What is being asked> Write out again, exactly, the lines below starting at the one with "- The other" and ending at the one with "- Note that".

Exercise data>
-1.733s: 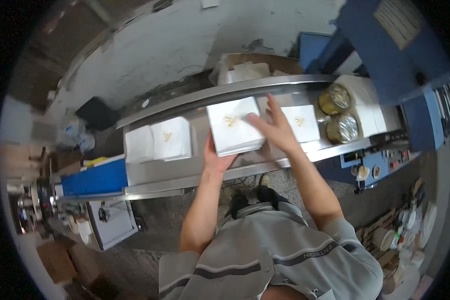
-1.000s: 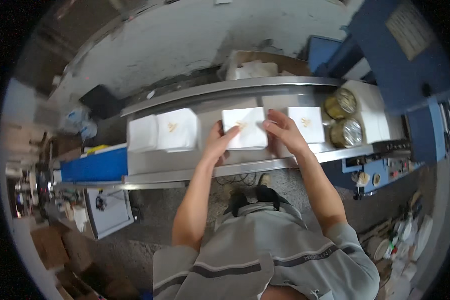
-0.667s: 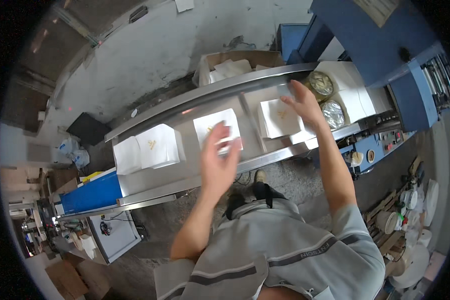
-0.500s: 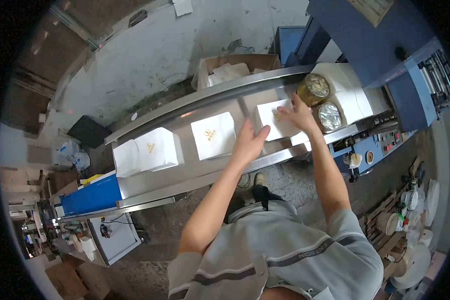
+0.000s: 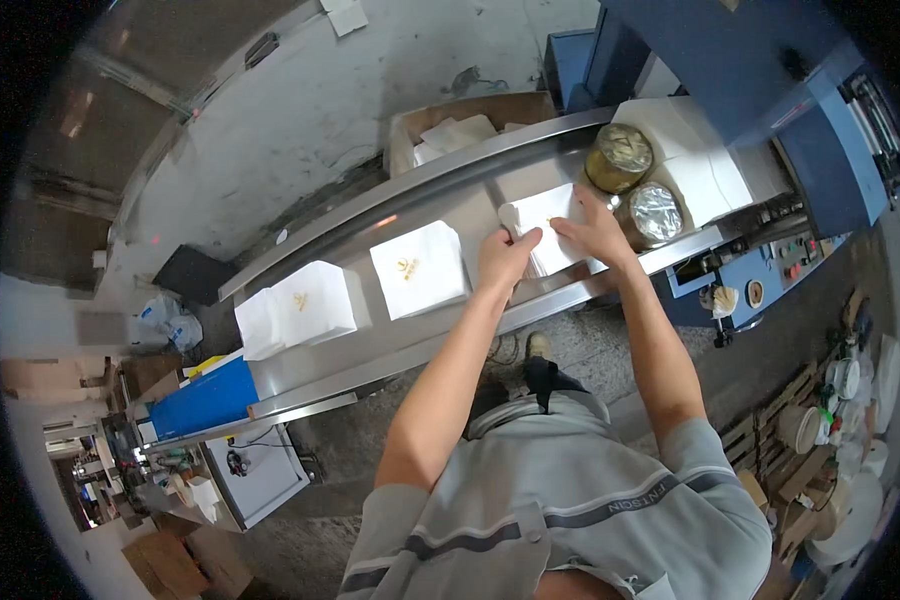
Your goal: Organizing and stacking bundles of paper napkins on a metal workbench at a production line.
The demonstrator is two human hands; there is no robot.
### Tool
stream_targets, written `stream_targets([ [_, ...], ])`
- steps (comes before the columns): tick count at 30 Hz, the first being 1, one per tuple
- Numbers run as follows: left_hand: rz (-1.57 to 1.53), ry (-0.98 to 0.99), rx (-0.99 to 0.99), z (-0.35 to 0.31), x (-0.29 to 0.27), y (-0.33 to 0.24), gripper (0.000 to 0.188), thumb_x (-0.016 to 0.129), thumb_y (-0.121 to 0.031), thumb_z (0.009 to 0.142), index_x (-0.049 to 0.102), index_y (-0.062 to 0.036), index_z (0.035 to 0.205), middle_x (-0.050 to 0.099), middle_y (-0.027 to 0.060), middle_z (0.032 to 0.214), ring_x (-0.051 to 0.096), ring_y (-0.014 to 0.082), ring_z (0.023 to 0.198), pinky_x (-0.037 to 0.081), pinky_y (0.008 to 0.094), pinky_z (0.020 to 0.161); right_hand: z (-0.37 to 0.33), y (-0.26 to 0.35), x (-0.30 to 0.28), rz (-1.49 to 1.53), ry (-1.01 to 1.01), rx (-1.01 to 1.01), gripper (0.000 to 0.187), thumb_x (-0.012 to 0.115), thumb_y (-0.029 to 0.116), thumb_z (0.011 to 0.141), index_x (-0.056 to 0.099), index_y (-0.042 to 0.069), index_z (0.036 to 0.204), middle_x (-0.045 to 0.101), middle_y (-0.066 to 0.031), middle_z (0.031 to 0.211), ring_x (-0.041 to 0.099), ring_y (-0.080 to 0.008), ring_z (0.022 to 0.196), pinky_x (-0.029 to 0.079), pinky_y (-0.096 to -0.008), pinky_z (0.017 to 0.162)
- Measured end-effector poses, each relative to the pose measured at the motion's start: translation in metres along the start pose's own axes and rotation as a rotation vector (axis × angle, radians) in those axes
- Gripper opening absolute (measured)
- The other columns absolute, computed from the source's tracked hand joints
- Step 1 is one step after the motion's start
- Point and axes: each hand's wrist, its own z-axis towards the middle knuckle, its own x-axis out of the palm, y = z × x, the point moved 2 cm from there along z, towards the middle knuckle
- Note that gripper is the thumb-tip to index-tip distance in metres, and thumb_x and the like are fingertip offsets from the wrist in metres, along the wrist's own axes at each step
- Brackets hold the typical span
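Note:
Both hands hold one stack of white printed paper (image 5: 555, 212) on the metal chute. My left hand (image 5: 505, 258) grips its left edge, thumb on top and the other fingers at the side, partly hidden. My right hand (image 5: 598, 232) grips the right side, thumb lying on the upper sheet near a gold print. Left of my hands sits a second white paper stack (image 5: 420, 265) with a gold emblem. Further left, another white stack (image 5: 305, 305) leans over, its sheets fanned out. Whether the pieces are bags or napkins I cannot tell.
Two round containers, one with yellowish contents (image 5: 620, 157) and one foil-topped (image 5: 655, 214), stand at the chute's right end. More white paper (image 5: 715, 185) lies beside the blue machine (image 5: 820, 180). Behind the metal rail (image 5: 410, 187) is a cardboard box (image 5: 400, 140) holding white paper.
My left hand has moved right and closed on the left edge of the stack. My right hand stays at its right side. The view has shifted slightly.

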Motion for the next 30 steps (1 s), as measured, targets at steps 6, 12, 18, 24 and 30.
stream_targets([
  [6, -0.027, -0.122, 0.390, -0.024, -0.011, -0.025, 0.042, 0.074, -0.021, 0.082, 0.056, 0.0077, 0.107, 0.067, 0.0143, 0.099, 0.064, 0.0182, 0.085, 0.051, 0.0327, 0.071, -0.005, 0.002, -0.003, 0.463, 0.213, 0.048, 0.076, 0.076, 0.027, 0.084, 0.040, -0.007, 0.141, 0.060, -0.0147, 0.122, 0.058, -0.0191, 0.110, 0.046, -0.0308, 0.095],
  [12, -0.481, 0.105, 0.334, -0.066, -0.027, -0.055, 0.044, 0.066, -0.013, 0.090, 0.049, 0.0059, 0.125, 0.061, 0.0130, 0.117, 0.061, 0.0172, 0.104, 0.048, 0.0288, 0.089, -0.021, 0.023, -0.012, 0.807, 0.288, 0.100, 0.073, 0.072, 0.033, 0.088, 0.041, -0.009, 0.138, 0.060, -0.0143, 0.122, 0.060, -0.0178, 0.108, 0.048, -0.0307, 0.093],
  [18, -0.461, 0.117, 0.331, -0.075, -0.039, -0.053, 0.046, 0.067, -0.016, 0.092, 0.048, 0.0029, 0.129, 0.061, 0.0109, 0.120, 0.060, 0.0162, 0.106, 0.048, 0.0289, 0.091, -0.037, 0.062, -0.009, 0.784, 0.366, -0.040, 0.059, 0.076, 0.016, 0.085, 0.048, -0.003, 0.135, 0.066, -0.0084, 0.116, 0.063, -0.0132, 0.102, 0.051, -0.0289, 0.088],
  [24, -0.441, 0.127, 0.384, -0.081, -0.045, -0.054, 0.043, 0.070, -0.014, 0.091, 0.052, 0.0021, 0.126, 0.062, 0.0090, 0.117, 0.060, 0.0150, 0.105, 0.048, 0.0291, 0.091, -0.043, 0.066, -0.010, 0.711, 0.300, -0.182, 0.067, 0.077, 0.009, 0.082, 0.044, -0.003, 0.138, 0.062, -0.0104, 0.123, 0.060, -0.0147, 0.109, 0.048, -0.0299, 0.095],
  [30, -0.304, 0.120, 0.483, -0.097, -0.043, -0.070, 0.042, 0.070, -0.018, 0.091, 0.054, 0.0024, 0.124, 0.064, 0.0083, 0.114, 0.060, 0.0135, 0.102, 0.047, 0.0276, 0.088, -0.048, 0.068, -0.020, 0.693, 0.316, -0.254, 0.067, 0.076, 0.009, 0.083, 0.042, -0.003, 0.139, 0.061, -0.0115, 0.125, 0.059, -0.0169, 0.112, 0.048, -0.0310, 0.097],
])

Task result>
- The other columns absolute, computed from the source's tracked hand joints
- Step 1 is one step after the motion's start
- Point and axes: each hand's wrist, its own z-axis towards the middle knuckle, its own x-axis out of the palm, y = z × x, the point moved 2 cm from there along z, towards the middle knuckle
- Note that gripper is the thumb-tip to index-tip distance in metres, and thumb_x and the like are fingertip offsets from the wrist in metres, along the wrist's own axes at each step

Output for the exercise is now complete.